So, autotest (http://autotest.github.com/), the project I work on was kept for a long time on an svn repo (over 6 years). Turns out that people love git [1] and then a git-svn mirror was set up.
It took a while to finally take the decision to move autotest entirely to git. When we did, we briefly discussed doing a proper history rewrite, to eliminate old svn cruft (the hideous git-svn-id: lines on the commit messages) and assign authorship properly (on git-svn, the committer is considered the patch author). It’s fair enough that git-svn behaves this way, since there’s no reliable way to tell what is the original author of the patch, since each project does the copyright assignment on a different way.
On autotest, in the Old Days (TM), this was done by means of a From: field on the commit message, and late by Signed-off-by. So the mirror did not contain reliable version information to tell the authors, by, say, using git shortlog -s. This is the original mess the repo was:
$ git shortlog -s
1 00:18.584417Z
1 Alex Jia
22 Amos Kong
1 Aneesh Kumar K.V
44 Chris Evich
81 Cleber Rosa
1 Daniel Veillard
3 David Greenberg
1 Eduardo Habkost
2 Guannan Ren
1 Jerry Tang
1 Jiri Zupka
19 Jiří Župka
4 Lei Yang
1 Liu Sheng
4 Lubos Kocman
331 Lucas Meneghel Rodrigues
28 Lukas Doktor
6 Madhuri Appana
3 Martin Krizek
6 Miroslav Rezanina
13 Nishanth Aravamudan
1 Onkar N Mahajan
2 Pavel Hrdina
1 Philipp Seiler
27 Qingtang Zhou
3 Quentin Deldycke
1 Satheesh Rajendran
1 Steve
5 Steve Conklin
3 Thomas Jarosch
16 Vinson Lee
1 Wei Yang
1 Wenyi Gao
9 Yiqiao Pu
1 Yu Mingfei
154 apw
9 ericli
8 guyanhua
454 jadmanski
138 jamesren
1380 lmr
2450 mbligh
1 pradeep
2 root
795 showard
12 tangchen
Now, how to solve this? Considering the complete lack of a rigid standard used across the commits, it was clear I’d have to use several passes of git filter-branch vodoo.

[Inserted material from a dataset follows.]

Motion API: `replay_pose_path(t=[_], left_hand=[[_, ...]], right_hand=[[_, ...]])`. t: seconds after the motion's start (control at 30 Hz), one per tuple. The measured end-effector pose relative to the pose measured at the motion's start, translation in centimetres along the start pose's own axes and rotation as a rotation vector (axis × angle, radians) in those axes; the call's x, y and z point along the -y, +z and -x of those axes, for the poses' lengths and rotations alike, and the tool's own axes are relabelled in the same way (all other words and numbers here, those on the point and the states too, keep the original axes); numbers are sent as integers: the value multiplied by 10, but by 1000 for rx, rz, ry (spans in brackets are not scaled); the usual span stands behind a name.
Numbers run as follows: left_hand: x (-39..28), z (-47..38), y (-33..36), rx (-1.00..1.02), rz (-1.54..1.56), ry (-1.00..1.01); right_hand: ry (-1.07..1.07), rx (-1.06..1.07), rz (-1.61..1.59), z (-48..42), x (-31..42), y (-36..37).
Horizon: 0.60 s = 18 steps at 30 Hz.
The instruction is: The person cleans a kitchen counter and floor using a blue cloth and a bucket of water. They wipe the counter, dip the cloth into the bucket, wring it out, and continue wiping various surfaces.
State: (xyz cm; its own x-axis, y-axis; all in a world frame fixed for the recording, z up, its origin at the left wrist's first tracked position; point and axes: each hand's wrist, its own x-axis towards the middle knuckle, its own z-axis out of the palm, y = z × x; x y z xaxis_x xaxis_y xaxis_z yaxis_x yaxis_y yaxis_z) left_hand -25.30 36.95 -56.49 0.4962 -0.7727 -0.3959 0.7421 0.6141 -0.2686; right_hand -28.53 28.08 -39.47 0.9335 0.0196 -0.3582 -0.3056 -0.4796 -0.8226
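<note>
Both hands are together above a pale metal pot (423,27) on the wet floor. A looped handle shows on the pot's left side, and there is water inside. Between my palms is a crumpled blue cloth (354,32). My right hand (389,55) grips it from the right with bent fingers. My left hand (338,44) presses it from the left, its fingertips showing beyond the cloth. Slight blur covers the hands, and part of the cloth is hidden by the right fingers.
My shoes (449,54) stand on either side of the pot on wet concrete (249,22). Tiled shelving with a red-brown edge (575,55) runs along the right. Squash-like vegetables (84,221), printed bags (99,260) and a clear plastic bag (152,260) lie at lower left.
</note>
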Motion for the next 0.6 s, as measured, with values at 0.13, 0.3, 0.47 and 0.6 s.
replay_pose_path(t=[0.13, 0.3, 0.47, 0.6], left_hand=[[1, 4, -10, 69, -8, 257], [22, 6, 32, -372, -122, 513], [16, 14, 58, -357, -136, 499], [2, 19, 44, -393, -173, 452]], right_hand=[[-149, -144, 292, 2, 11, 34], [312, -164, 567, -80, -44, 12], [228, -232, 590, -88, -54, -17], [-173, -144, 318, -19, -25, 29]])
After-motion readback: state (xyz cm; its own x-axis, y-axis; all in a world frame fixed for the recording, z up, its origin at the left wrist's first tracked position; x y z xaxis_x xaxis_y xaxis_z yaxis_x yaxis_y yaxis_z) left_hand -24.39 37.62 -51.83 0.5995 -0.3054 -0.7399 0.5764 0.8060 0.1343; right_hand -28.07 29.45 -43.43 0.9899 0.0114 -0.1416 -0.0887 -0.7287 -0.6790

So, in the first pass, I wanted to look for signed-off-by: entries, extract the names and authors, and rewrite the commits. If no signed-off-by: name could be successfuly obtained, fall back to the old author. If the old author happens to be one of the (few) commiters of the old svn repo, use a conversion table to replace the names:
mbligh=Martin Bligh <mbligh@google.com> jadmanski=John Admanski <jadmanski@google.com> ericli=Eric Li <ericli@google.com> apw=Andy Whitcroft <apw@shadowen.org> jamesren=James Ren <jamesren@google.com> lmr=Lucas Meneghel Rodrigues <lookkas@gmail.com> showard=Steve Howard <showard@google.com>
Then the following script was created:
#!/bin/bash
git filter-branch -f --env-filter '
get_name_authors_txt () {
fail=0
grep $1 /tmp/authors.txt >> /dev/null || fail=1
if [ $fail -eq 0 ];
then
lname=$(grep "^$1=" "/tmp/authors.txt" | sed "s/^.*=\(.*\) $/\1/")
if [ -n "$lname" ]
then
echo "$lname"
else
echo "$GIT_COMMITTER_NAME"
fi
else
echo "$GIT_COMMITTER_NAME"
fi
}
get_email_authors_txt () {
fail=0
grep $1 /tmp/authors.txt >> /dev/null || fail=1
if [ $fail -eq 0 ];
then
lemail=$(grep "^$1=" "/tmp/authors.txt" | sed "s/^.*=.* $/\1/")
if [ -n "$lemail" ]
then
echo "$lemail"
else
echo "$GIT_COMMITTER_NAME"
fi
else
echo "$GIT_COMMITTER_EMAIL"
fi
}
get_name () {
name=$(git log $GIT_COMMIT -1 | grep "Signed-off-by:" | head -1 | sed "s/^.*:\(.*\) $/\1/" | grep -v "Signed-off-by:")
if [ -n "$name" ]
then
echo "$name"
else
get_name_authors_txt $1
fi
}
get_email () {
email=$(git log $GIT_COMMIT -1 | grep "Signed-off-by:" | head -1 | sed "s/^.*:.* $/\1/" | grep -v "Signed-off-by:")
if [ -n "$email" ]
then
echo "$email"
else
get_email_authors_txt $1
fi
}
GIT_AUTHOR_NAME=$(get_name $GIT_COMMITTER_NAME) &&
GIT_AUTHOR_EMAIL=$(get_email $GIT_COMMITTER_NAME) &&
GIT_COMMITTER_NAME=$GIT_AUTHOR_NAME &&
GIT_COMMITTER_EMAIL=$GIT_AUTHOR_EMAIL &&
export GIT_AUTHOR_NAME GIT_AUTHOR_EMAIL &&
export GIT_COMMITTER_NAME GIT_COMMITTER_EMAIL
'
git filter-branch f --msg-filter 'sed -e "/^git-svn-id:/d"'
So, the basic idea is to try find the first Signed-off-by: line of the patch, extract the author, provided it is in the standard format, and set that to the author name, same process for the email.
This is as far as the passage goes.